San José de Costa Rica

(SANCTI JOSEPHI DE COSTARICA).

The Republic of Costa Rica, Central America, constitutes this diocese as a suffragan see of the Archdiocese of Guatemala. It was established in 1850, and its Catholic population in 1910 amounted to 368,000, which is practically the total number of inhabitants in the country. There are in the republic: 103 priests, of whom 101 are secular and 12 regular; 68 parish churches; 98 chapels; 1 seminary; 1 diocesan college; 1 academy for girls; 2 orphan asylums; and 4 hospitals, all supported by the Church.

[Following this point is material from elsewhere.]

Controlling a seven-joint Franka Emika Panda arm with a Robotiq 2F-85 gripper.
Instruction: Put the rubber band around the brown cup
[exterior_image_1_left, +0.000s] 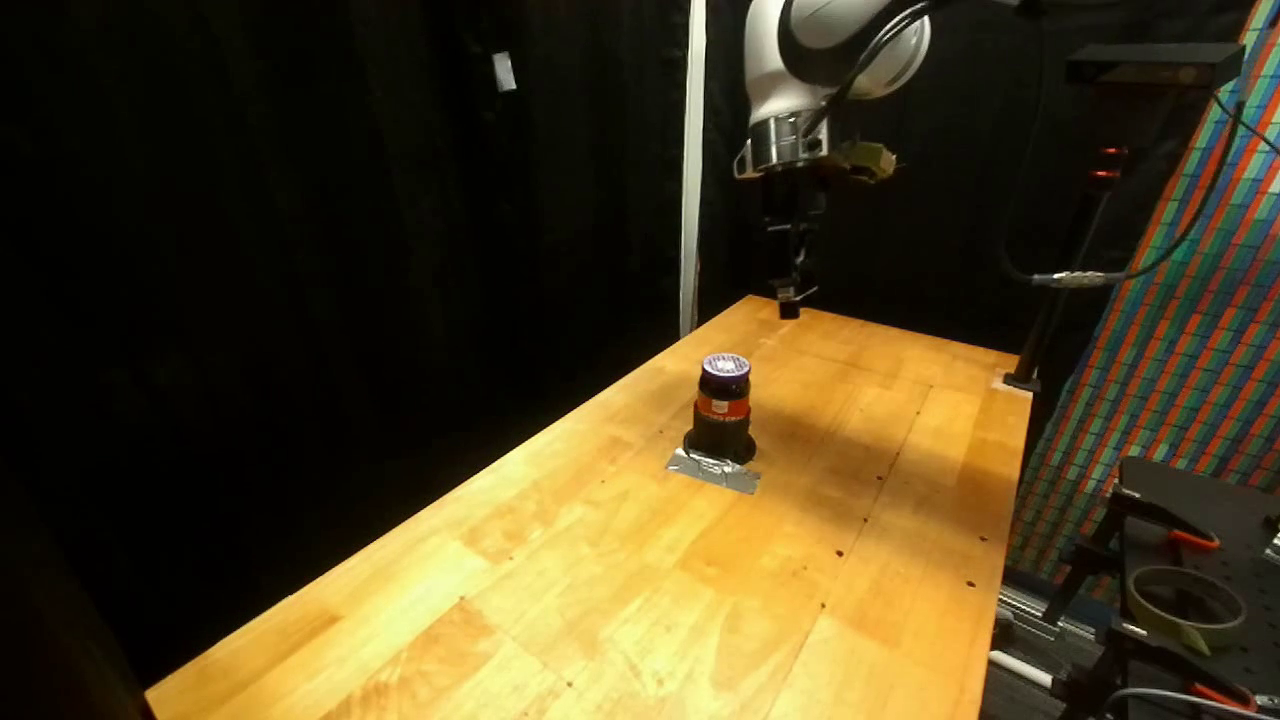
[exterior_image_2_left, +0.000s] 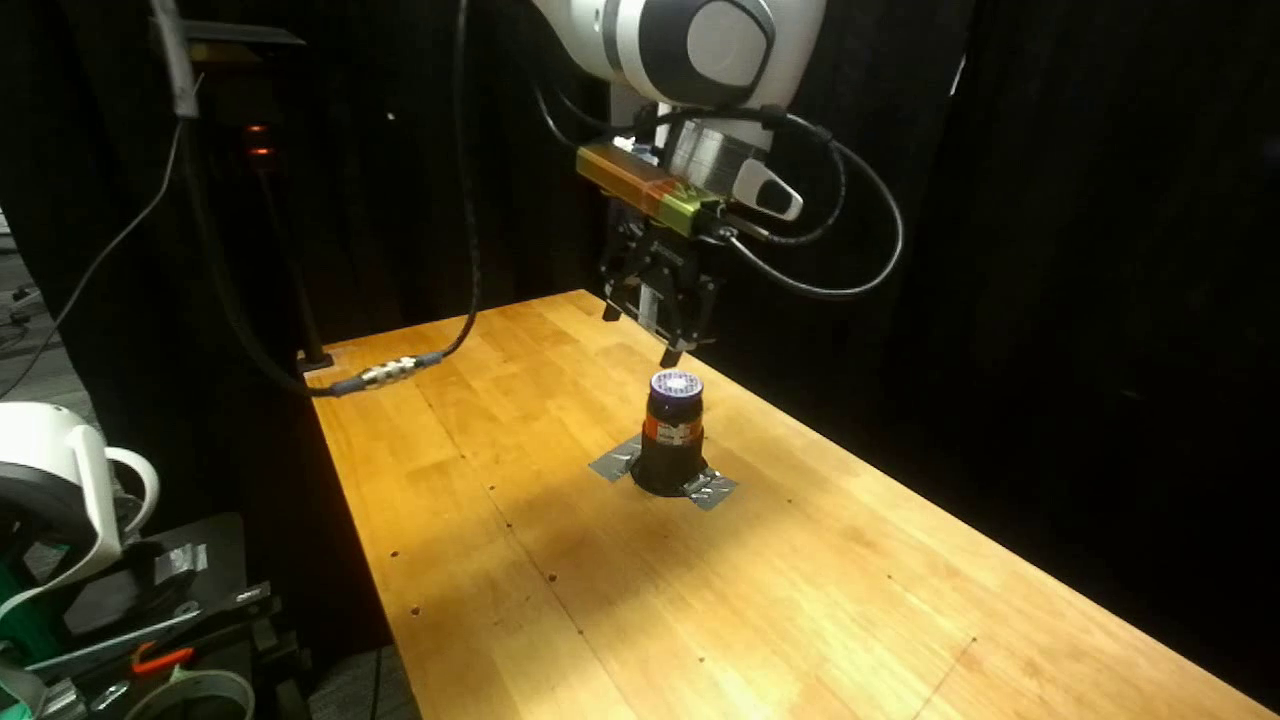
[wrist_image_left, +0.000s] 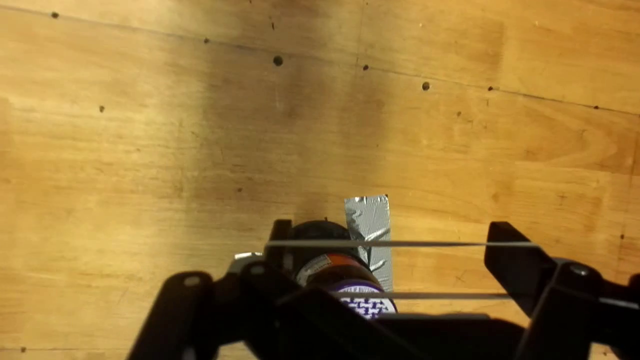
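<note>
While the end effector (wrist_image_left: 390, 240) stands spread apart in the wrist view, we see the rubber band (wrist_image_left: 425, 244) stretched across it in two strands, so we judge the pickup done. In an exterior view its arm (exterior_image_2_left: 725, 45) hangs from the top centre, wrist pointing down above the worktop (exterior_image_2_left: 860, 580). Below mid-frame there stands the purple-lidded jar (exterior_image_2_left: 673, 430), our brown cup, in a black holder (exterior_image_2_left: 668, 470) secured with duct tape (exterior_image_2_left: 712, 490). The band is not yet around it; lowering and release, we reckon, remain.

wooden table (exterior_image_1_left: 700, 580) | silver tape strips (wrist_image_left: 370, 215) on it | black curtain (exterior_image_1_left: 300, 250) | checked cloth (exterior_image_1_left: 1200, 300)
</note>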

At San José, the capital of the republic and see of the diocese, are located the seminary with 10 students, the diocesan college with 150 pupils; the Academy of the Sisters of Our Lady of Sion with 35 sisters and 100 girls; 1 school for poor girls, connected with the same academy, with 80 pupils; 1 orphan asylum, directed by the Sisters of Charity and caring for 230 orphans. There is in the city of Cartago another orphan asylum, under the Salesian Fathers, with 233 orphans. In 1847 President José M. Castro entered into negotiations with the Holy See and secured the establishment of a bishopric at Costa Rica, and on 10 April, 1851 the Rt. Rev. Anselmo Llorente y La Fuente was appointed the first bishop, and consecrated in Guatemala, 7 Sept., of the same year. The present incumbent is Rt. Rev. Juan Gaspar Stork, consecrated 24 Aug., 1904. The cathedral of San José is the largest and handsomest religious edifice in the capital, and is noted for the dignity and elegance of its architecture. (See REPUBLIC OF COSTA RICA.)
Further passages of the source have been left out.